**Exercise**
Below are the entries; give again exactly the lines from the one mentioning "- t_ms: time" through the one mentioning "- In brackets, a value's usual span", inclusive.

[Dataset items]
+ + + +

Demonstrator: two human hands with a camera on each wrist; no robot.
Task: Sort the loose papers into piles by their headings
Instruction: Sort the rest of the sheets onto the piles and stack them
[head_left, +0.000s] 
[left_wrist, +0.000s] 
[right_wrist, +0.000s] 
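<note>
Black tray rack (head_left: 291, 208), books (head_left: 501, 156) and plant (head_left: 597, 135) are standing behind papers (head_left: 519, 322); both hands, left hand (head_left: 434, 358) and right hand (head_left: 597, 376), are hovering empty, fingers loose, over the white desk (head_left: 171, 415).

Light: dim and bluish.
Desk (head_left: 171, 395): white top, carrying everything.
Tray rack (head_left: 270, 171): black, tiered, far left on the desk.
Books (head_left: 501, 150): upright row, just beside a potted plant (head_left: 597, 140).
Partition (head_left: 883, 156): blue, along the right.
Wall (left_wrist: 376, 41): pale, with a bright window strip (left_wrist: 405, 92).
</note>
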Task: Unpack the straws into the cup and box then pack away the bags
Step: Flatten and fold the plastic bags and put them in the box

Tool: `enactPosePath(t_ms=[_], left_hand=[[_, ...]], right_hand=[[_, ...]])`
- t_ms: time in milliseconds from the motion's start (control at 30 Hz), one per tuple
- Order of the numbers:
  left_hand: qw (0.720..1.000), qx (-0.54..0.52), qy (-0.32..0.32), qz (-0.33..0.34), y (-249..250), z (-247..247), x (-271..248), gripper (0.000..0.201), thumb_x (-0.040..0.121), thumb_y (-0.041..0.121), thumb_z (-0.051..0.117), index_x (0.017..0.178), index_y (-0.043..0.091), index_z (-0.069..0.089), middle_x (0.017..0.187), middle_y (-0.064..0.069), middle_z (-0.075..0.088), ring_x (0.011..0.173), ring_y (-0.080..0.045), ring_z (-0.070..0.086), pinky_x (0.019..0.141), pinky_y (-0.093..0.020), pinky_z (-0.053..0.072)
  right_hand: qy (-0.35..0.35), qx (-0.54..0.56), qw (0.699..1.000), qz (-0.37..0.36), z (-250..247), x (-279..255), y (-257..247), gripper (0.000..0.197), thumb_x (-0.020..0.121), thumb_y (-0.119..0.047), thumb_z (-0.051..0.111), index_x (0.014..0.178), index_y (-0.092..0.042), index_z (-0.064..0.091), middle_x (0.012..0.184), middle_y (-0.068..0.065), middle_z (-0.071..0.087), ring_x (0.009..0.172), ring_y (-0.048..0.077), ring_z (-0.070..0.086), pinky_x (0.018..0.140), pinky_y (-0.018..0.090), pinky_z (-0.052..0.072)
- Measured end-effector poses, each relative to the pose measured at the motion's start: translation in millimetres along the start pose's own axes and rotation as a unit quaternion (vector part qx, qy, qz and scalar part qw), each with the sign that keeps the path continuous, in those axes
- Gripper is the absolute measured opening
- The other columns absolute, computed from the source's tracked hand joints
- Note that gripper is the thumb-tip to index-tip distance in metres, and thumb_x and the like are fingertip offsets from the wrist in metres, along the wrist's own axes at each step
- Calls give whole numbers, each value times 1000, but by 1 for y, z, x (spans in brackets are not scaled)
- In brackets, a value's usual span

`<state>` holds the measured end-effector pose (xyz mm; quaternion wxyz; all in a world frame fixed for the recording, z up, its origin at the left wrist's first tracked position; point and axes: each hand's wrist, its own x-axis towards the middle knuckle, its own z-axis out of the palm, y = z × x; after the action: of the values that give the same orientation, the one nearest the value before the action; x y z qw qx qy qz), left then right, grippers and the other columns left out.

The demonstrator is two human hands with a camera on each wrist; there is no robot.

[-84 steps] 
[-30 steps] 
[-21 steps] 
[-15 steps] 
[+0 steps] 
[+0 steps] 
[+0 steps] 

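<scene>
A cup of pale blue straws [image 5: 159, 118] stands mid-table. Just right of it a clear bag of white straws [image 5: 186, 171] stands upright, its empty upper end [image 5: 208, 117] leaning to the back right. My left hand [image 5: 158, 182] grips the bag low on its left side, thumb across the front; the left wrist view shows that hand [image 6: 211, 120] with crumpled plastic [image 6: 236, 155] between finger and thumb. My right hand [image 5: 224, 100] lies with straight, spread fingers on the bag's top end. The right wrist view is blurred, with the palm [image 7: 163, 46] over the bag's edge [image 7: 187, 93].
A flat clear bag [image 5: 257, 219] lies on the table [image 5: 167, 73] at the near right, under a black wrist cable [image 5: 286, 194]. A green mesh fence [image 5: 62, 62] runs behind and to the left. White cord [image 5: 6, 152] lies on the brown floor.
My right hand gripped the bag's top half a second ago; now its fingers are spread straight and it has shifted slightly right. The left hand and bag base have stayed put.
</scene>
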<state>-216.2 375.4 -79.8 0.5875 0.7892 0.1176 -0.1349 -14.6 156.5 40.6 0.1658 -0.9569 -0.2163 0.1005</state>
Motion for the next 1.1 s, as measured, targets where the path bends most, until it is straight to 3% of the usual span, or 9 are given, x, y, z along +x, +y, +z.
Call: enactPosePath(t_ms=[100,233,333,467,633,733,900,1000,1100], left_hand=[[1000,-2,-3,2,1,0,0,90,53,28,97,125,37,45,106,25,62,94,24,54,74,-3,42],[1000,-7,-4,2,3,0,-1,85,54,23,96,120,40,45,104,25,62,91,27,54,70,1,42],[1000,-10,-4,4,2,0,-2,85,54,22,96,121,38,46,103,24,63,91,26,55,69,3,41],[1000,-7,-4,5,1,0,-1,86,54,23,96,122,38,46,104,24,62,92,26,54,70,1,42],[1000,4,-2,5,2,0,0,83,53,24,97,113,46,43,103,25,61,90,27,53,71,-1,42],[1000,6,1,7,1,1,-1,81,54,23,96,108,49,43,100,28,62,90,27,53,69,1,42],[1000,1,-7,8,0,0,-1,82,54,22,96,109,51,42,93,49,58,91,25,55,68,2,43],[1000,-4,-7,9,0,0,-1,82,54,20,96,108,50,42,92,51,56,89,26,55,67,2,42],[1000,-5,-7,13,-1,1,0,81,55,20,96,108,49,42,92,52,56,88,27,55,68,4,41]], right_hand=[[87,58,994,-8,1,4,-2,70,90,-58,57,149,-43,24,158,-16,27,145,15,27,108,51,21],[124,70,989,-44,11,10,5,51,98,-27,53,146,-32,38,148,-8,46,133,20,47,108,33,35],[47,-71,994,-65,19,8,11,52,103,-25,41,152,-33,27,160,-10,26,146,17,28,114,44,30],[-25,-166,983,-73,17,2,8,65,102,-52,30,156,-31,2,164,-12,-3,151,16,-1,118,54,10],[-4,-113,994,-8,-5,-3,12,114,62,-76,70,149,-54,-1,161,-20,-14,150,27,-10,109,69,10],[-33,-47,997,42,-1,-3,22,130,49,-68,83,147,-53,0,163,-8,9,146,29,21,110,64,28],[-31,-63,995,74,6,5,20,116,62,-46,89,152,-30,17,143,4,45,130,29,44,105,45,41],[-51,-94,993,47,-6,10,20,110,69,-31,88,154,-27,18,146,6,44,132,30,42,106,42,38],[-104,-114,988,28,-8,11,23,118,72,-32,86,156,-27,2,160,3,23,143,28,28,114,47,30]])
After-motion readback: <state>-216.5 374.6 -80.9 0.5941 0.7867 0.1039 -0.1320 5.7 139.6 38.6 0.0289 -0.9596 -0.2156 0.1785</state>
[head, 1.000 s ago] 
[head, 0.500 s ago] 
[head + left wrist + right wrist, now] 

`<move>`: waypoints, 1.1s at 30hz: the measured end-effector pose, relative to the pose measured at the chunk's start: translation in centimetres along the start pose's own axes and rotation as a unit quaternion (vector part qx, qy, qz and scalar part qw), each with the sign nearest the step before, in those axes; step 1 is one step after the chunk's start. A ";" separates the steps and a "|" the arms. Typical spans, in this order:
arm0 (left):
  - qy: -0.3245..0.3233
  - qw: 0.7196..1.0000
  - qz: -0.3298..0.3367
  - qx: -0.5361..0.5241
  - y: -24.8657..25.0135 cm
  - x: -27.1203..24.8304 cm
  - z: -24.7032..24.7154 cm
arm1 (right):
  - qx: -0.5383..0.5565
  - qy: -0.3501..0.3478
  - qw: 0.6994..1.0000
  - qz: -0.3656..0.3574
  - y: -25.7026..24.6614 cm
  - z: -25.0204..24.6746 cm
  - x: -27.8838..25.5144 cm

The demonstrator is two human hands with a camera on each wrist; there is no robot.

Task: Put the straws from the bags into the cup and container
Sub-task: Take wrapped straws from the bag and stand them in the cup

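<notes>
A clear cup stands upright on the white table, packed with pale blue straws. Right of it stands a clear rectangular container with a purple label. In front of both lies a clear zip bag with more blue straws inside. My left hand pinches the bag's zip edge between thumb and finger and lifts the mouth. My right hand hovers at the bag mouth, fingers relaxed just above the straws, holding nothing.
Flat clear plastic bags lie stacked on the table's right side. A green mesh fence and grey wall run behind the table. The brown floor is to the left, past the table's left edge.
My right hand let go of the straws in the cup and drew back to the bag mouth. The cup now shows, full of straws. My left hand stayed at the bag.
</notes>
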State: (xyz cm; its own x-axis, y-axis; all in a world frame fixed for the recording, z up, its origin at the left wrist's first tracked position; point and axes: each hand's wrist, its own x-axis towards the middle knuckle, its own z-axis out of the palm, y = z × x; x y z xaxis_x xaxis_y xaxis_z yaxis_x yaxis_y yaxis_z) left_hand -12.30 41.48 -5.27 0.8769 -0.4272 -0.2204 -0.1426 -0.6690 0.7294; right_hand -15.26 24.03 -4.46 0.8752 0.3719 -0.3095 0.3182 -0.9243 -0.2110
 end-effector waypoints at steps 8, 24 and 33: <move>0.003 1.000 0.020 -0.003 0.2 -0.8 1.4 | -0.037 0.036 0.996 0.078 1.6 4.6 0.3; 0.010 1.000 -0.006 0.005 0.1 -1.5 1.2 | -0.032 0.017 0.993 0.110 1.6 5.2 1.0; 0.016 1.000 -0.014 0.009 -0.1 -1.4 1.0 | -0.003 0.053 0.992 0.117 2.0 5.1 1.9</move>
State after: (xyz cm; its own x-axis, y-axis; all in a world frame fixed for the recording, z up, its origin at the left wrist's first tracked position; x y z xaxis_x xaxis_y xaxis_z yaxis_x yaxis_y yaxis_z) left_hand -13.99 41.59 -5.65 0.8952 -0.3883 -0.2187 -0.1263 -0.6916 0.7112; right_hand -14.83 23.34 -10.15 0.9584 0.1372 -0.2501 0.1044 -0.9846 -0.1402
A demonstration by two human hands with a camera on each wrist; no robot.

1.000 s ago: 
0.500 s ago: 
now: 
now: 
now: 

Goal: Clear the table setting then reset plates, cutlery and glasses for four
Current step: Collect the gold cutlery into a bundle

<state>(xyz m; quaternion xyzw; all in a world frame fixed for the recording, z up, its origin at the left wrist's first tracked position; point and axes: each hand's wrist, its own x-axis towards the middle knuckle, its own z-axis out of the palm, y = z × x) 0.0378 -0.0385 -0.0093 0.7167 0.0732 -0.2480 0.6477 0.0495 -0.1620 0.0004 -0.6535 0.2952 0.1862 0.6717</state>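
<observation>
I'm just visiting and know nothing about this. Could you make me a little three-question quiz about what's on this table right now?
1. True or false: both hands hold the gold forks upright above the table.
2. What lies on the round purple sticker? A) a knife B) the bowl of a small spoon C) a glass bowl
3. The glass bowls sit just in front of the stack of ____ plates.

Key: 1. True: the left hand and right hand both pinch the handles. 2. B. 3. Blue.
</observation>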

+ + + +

**Answer below**
- t_ms: time in milliseconds from the motion's start (control at 30 Hz), one per tuple
- Order of the numbers:
  left_hand: qw (0.720..1.000), qx (-0.54..0.52), qy (-0.32..0.32), qz (-0.33..0.34), y (-249..250), z (-247..247), x (-271..248), gripper (0.000..0.201), thumb_x (-0.040..0.121), thumb_y (-0.041..0.121), thumb_z (-0.051..0.117), index_x (0.017..0.178), index_y (-0.043..0.091), index_z (-0.069..0.089), middle_x (0.017..0.187), middle_y (-0.064..0.069), middle_z (-0.075..0.088), ring_x (0.011..0.173), ring_y (-0.080..0.045), ring_z (-0.070..0.086), pinky_x (0.019..0.141), pinky_y (-0.093..0.020), pinky_z (-0.053..0.072)
  right_hand: qy (-0.35..0.35), qx (-0.54..0.56), qw (0.699..1.000), qz (-0.37..0.36), z (-250..247), x (-279..255), y (-257..247), gripper (0.000..0.197), thumb_x (-0.020..0.121), thumb_y (-0.119..0.047), thumb_z (-0.051..0.111), index_x (0.014..0.178), index_y (-0.092..0.042), index_z (-0.064..0.091), middle_x (0.012..0.184), middle_y (-0.068..0.065), middle_z (-0.071..0.087), ring_x (0.009..0.172), ring_y (-0.048..0.077), ring_z (-0.070..0.086), pinky_x (0.018..0.140), pinky_y (-0.018..0.090), pinky_z (-0.052..0.072)
- Measured end-effector poses, each relative to the pose measured at the motion's start: translation in millimetres along the start pose's own axes and rotation as a unit quaternion (vector part qx, qy, qz and scalar part qw), each with the sign that keeps the path continuous, in those axes
- Gripper is the absolute measured opening
- The other columns absolute, computed from the source's tracked hand joints
- Note that gripper is the thumb-tip to index-tip distance in metres, and thumb_x and the like are fingertip offsets from the wrist in metres, along the wrist's own axes at each step
- Calls give whole numbers, each value times 1000, but by 1 for y, z, x (spans in brackets are not scaled)
- In brackets, a value's usual span

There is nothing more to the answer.